MTA Chairman and CEO Patrick Foye appeared on CNN International's Quest Means Business with Richard Quest to discuss the impact of President Biden’s infrastructure plan on the MTA, as well as how the COVID pandemic and vaccine rollout have affected ridership throughout the transit system.
A transcript of the interview appears below.
Richard Quest: The man who runs the New York City subway says President Biden's infrastructure plan is a once in a generation opportunity, and Pat Foye says he plans to make the most of it. It's a $2 trillion package that's the pillar of the Biden agenda. Now we're gonna hear the President pitch it tonight in his first address to the joint session of the US Congress. Last year as the city shut down, the collapse in subway ridership was unprecedented, look at that, the revenue lost was dramatic and crippling to the authority’s funds, only now, slowly, look at the right side of the graph, can you see the improvement. The MTA’s Pat Foye, I visited last year when I was on the subway, this is last year. Look at it, when there's barely anybody traveling on the subway. The numbers have improved, slowly but surely. Back then, there wasn't a mask mandate, back in April 2020. There was no mask mandate for me to wear as I walked through. Now of course that's all changed. The head of the MTA says, whilst there's a long way to a full recovery, passengers will no doubt return underground in the city that never sleeps.

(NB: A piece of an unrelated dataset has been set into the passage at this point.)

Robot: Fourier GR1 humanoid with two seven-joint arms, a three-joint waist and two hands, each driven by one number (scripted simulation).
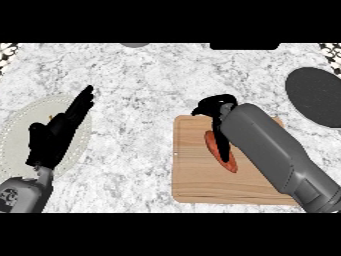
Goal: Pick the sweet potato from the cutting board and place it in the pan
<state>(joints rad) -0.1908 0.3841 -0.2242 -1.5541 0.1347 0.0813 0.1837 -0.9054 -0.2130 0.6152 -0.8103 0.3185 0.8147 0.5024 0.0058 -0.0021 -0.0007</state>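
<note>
Lying on the cutting board, the sweet potato is half under the right arm. The right hand curls empty fingers at the board's far edge. The left hand, left of the board, has straight fingers.

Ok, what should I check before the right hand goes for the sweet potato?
1. Sweet potato lying on the cutting board: ok.
2. Right hand placed on it: not ok; it sits at the board's far edge, beyond the sweet potato's visible end.
3. Whole sweet potato in sight: not ok; the right forearm covers one side.
4. Pan in view with nothing in it, to the right of the board: ok.
5. Counter between board and pan free of things: ok.
6. Left hand out of the way: ok; it rests open over the pale plate.
</note>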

Patrick Foye: So ridership is down, clearly. On subways on Friday, the last business day weekday, we carried 2.1 million passengers. That's the best we've done in 100 days. We carried 1.1 [million] on buses, that's a lot of people, but that compares to 7.5 million on subways and buses our regular weekday prior to the pandemic. So we've come a long distance Richard, you may recall at the bottom of the pandemic, ridership on subways was down 95%. We've come a long way, but we've got a long way to go. It will be 2024 before we get within striking distance of the levels of ridership that existed prior to the pandemic.
Quest: If we look into sort of measures that you took in New York, there's a much famous and loved 24-hour subway, which of course had to start the cleaning that had to take place. We now know so much more about this virus, how can you adapt service as a result of what we now know?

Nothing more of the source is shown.